If the current character is a closing bracket:

  • Check whether the stack is empty. If it is, there is no corresponding opening bracket, so the string is invalid.
  • Otherwise, compare the closing bracket with the expected closing bracket for the stack’s top element.
  • If they match, remove the top element from the stack (the pair is successfully closed).
  • If they do not match, the string is invalid.

After processing all characters:

  • If the stack is empty, all brackets were properly closed.
  • If the stack still contains elements, some opening brackets were never closed.
Runtime Complexity

Time: \(O(n)\), single pass + stack operation are constant time.
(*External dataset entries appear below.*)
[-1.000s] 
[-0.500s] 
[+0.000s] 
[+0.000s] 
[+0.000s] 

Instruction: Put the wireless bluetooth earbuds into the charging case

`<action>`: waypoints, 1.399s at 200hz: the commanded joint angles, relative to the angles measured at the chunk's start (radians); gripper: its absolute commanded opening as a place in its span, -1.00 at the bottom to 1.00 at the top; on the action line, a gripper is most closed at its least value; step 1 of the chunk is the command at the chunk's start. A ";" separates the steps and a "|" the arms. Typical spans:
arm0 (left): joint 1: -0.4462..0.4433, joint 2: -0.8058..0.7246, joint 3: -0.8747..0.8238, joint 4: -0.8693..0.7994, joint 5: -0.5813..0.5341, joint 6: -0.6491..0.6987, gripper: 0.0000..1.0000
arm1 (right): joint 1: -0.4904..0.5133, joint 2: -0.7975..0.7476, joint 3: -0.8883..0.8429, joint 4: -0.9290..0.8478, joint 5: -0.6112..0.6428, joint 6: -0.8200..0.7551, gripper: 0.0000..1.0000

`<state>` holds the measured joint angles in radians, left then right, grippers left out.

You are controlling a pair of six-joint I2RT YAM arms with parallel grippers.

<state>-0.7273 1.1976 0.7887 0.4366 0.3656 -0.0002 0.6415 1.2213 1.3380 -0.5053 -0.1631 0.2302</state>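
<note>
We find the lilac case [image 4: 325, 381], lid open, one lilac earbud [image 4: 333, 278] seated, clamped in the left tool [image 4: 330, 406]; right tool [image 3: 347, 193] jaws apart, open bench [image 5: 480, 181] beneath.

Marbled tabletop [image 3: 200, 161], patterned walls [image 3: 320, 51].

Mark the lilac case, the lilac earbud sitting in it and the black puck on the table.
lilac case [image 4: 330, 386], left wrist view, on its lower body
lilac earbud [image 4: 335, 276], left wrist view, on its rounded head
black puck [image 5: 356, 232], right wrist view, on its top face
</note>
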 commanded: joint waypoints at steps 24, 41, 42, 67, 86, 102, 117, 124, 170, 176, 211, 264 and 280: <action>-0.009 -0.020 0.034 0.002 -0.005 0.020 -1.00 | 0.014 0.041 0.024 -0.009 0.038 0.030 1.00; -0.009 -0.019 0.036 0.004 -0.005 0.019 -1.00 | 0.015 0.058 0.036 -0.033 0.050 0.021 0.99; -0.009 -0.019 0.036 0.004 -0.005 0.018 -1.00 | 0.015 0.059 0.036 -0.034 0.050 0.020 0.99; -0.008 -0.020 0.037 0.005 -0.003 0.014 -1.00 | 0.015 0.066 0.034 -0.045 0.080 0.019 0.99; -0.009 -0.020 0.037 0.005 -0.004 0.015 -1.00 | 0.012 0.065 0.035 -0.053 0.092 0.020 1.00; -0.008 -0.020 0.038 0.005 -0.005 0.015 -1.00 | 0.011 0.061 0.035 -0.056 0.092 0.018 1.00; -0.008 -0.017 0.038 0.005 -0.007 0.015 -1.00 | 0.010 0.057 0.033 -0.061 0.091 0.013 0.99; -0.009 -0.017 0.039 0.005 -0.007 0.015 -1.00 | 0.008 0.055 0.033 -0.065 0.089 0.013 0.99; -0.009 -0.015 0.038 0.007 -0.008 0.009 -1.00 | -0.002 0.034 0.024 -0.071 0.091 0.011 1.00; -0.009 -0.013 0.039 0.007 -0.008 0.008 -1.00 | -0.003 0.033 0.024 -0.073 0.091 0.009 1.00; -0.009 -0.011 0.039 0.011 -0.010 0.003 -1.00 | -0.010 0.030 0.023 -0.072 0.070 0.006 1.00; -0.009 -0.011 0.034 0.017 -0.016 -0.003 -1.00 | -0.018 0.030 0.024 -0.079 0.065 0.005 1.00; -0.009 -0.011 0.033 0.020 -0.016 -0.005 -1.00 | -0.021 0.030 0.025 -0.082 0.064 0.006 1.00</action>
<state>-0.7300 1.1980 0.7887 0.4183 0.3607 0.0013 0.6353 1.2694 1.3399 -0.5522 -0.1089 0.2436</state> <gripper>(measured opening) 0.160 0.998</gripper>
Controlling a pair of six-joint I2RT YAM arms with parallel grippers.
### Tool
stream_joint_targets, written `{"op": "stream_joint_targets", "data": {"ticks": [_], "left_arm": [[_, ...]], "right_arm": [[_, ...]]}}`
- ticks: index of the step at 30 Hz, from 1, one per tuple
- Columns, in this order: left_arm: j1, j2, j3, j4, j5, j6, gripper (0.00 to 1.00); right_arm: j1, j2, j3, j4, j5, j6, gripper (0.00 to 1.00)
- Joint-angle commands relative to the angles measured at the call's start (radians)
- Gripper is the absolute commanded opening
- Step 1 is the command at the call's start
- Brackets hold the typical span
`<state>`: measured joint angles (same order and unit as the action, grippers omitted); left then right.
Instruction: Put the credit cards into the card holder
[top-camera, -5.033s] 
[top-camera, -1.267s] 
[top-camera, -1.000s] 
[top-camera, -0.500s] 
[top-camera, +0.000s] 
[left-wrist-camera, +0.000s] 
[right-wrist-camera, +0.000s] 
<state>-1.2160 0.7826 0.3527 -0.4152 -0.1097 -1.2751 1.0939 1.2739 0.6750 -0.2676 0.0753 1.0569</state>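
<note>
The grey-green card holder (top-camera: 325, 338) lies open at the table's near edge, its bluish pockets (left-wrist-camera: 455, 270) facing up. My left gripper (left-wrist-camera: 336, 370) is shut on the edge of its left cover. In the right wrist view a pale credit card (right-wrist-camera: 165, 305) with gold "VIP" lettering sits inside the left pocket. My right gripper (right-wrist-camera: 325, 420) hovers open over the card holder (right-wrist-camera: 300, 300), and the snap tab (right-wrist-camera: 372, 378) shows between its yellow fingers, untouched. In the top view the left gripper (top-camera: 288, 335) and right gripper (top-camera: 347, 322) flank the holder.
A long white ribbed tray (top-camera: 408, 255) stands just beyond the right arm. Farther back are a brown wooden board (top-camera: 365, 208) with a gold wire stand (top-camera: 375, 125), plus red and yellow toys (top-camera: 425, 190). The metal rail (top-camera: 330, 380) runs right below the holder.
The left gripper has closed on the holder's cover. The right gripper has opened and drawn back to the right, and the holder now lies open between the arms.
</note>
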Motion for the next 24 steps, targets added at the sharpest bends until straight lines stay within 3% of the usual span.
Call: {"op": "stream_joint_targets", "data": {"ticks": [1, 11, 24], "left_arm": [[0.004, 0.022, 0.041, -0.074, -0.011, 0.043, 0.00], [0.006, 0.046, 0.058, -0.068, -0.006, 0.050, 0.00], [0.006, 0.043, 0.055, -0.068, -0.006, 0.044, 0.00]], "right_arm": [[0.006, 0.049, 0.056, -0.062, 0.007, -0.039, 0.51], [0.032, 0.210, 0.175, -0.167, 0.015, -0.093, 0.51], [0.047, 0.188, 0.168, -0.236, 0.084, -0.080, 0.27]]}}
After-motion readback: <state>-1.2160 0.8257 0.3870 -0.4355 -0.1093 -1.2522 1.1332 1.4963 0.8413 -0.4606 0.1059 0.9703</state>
Space: \(O(n)\), stack can grow upto size of array.

class Solution:
    def isValid(self, s: str) -> bool:
        stk = []
        op = {"(": ")", "{": "}", "[": "]"}
        for ch in s:
            if ch in op:
                stk.append(ch)
            else:
                if len(stk) == 0 or (op[stk[-1]] != ch):
                    return False
                stk.pop()
        return len(stk) == 0
func isValid(s string) bool {
    var stk []rune
    op := map[rune]rune{'(': ')', '{': '}', '[': ']'}
    for _, ch := range s {
        val, ok := op[ch]
        if ok {
            stk = append(stk, val)
        } else {
            if len(stk) == 0 || stk[len(stk)-1] != ch {
                return false
            }
            stk = stk[:len(stk)-1]
        }
    }
    return len(stk) == 0
}
Go Implementation

Time complexity of stk = append(stk, val) is amortized \(O(1)\). Amortized because Go have to resize the slice when its capacity is used, which is an \(O(n)\) from copying and moving existing data. However, this happens infrequently making it \(O(1)\) most of the time.

stk = stk[:len(stk)-1] is \(O(1)\) since data is removed from end, Go just updates the header indicating length.